## [Records drawn from a dataset]
--- START ---

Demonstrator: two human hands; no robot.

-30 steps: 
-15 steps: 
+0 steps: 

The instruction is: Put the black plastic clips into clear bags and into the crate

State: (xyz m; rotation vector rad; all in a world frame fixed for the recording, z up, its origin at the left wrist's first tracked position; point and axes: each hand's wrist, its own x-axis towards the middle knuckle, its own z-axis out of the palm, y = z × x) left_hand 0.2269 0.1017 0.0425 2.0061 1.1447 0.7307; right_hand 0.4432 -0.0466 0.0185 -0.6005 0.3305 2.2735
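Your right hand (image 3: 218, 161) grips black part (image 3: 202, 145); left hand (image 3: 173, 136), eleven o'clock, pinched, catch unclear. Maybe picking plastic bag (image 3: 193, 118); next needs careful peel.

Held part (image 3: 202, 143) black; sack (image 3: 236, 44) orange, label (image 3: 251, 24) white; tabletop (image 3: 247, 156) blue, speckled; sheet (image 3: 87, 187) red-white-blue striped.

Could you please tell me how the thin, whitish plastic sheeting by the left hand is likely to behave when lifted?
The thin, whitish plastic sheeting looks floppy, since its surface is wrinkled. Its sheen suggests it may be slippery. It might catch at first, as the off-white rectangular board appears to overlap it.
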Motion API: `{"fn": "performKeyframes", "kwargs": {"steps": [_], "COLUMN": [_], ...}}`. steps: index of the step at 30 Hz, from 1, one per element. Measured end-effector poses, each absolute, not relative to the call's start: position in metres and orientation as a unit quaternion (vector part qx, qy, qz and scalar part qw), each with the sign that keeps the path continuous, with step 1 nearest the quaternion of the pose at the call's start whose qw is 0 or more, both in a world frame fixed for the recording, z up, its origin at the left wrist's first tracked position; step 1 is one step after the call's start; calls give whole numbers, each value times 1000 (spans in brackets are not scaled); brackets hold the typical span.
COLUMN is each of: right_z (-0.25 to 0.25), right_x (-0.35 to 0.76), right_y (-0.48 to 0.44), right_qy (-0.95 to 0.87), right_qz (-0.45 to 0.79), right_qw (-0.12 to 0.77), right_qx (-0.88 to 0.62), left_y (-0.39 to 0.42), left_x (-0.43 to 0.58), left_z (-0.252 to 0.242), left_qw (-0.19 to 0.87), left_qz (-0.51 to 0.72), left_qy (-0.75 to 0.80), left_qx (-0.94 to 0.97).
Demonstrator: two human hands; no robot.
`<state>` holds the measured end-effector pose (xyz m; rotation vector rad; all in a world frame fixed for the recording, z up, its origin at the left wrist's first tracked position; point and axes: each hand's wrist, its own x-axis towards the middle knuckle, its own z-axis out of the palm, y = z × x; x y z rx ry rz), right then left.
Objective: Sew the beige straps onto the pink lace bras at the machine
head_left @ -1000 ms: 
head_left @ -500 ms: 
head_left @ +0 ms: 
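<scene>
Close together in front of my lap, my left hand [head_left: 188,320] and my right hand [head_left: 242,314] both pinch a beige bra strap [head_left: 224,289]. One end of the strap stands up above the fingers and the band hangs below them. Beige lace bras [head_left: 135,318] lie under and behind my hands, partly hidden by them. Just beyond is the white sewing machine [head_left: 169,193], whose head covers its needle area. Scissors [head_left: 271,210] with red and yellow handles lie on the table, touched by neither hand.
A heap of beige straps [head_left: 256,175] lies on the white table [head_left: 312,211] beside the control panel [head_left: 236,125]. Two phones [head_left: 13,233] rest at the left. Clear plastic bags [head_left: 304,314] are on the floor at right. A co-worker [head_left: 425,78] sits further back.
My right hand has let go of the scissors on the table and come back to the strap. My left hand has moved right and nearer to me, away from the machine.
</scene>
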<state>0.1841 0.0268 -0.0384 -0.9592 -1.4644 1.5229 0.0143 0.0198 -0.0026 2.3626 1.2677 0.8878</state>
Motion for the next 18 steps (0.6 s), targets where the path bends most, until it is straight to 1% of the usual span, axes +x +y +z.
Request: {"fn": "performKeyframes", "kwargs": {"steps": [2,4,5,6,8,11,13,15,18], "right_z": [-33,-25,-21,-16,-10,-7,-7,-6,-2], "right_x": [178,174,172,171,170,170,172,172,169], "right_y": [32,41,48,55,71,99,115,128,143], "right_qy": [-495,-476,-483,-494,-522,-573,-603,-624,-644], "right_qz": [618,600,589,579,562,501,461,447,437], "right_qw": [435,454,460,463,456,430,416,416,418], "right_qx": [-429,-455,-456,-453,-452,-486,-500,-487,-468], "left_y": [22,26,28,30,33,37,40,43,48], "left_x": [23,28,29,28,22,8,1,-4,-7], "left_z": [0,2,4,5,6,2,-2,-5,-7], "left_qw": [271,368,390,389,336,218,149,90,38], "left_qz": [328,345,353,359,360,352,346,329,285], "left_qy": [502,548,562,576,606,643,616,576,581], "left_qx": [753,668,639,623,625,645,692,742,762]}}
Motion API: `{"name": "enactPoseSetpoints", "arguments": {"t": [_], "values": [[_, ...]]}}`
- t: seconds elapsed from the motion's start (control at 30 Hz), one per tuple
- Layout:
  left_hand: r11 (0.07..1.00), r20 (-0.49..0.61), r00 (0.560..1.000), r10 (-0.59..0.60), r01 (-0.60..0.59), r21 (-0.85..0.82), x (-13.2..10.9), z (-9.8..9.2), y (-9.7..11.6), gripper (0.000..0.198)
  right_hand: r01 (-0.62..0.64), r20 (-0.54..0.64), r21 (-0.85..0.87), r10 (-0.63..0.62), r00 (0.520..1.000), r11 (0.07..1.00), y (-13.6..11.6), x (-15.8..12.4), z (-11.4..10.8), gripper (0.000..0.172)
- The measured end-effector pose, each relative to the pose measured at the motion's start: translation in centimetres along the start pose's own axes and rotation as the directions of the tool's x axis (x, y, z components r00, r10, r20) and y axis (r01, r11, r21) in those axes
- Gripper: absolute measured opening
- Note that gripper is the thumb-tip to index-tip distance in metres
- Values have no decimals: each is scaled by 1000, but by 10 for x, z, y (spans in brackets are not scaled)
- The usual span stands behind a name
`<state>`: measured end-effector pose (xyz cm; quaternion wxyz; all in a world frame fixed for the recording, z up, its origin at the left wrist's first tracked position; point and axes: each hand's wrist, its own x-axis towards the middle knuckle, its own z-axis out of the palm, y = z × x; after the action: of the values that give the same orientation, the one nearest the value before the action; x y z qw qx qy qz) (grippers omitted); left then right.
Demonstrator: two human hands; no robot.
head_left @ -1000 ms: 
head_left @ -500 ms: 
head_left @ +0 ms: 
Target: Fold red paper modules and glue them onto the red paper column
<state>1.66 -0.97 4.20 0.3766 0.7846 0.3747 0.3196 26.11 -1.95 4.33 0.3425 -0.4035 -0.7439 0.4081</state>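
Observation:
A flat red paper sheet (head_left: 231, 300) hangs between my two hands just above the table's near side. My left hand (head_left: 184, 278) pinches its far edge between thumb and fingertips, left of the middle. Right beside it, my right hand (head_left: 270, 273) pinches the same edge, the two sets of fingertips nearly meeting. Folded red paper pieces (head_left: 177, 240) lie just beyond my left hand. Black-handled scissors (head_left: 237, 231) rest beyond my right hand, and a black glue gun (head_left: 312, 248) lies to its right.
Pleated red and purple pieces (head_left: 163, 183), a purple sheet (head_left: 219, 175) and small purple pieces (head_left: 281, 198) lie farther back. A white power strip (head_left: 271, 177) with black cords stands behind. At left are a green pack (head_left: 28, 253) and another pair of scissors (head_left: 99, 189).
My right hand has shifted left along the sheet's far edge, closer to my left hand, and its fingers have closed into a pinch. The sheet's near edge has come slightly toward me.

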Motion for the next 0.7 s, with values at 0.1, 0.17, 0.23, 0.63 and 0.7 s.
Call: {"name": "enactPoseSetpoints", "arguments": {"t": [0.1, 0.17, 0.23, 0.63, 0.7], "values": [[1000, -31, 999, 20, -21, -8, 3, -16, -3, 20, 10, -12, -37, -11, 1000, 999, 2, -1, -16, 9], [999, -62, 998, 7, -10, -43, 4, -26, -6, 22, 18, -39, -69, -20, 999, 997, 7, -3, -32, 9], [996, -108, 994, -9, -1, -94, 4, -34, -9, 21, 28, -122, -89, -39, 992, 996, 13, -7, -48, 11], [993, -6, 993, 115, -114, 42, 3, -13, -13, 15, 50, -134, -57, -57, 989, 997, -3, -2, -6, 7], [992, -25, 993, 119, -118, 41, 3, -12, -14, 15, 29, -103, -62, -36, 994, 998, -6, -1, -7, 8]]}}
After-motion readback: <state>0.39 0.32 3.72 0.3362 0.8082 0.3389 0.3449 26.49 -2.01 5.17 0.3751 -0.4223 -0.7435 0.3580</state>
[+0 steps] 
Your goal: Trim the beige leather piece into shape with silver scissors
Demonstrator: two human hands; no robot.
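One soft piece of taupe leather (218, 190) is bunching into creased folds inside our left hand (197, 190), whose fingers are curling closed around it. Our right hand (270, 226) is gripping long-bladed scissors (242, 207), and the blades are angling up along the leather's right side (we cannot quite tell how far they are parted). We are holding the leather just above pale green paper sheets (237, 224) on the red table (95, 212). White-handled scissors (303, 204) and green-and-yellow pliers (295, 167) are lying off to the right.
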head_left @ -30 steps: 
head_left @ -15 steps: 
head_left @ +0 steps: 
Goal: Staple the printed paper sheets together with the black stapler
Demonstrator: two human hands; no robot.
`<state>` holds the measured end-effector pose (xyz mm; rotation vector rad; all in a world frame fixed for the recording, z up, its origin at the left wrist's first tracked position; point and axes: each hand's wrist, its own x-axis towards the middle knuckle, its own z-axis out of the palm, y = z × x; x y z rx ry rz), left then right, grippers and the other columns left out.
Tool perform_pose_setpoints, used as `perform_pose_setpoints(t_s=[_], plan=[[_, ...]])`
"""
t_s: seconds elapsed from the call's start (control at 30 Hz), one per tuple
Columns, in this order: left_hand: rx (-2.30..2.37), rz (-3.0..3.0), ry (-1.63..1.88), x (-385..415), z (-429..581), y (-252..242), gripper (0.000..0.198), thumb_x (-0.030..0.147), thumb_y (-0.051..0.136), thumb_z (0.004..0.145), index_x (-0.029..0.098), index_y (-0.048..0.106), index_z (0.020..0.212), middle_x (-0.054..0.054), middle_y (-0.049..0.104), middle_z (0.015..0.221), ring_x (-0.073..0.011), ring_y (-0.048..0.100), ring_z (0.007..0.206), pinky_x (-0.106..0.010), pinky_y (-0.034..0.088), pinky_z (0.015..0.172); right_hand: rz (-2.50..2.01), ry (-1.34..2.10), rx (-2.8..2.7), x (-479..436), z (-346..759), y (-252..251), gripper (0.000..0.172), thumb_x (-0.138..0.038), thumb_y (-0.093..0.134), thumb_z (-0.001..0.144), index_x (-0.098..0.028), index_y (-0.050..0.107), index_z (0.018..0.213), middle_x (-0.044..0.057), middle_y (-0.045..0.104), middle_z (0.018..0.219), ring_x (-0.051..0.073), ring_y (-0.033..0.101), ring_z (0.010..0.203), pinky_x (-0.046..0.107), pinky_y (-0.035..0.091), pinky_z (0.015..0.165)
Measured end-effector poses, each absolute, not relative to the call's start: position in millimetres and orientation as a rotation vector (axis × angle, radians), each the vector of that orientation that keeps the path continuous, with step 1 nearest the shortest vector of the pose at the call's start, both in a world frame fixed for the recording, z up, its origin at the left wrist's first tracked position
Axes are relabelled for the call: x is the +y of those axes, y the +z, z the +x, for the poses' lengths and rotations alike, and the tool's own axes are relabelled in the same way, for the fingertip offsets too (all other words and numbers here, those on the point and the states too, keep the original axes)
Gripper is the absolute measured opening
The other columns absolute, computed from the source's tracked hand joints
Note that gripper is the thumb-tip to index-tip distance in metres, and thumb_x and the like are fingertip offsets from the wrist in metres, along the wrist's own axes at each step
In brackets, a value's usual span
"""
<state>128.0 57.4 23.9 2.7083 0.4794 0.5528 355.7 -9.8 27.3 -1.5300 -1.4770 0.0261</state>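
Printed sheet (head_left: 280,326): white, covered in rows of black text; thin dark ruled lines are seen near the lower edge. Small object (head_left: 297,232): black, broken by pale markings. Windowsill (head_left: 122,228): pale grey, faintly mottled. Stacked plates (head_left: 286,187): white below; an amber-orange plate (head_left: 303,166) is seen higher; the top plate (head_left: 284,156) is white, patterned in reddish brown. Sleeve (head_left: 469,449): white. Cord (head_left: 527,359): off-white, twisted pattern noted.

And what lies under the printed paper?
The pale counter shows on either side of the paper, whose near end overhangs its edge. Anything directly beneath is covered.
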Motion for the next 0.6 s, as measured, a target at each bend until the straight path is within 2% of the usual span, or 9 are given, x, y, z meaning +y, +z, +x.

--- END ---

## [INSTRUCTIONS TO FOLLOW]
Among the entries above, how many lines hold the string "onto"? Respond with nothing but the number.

## [REPLY TO THE EXERCISE]
2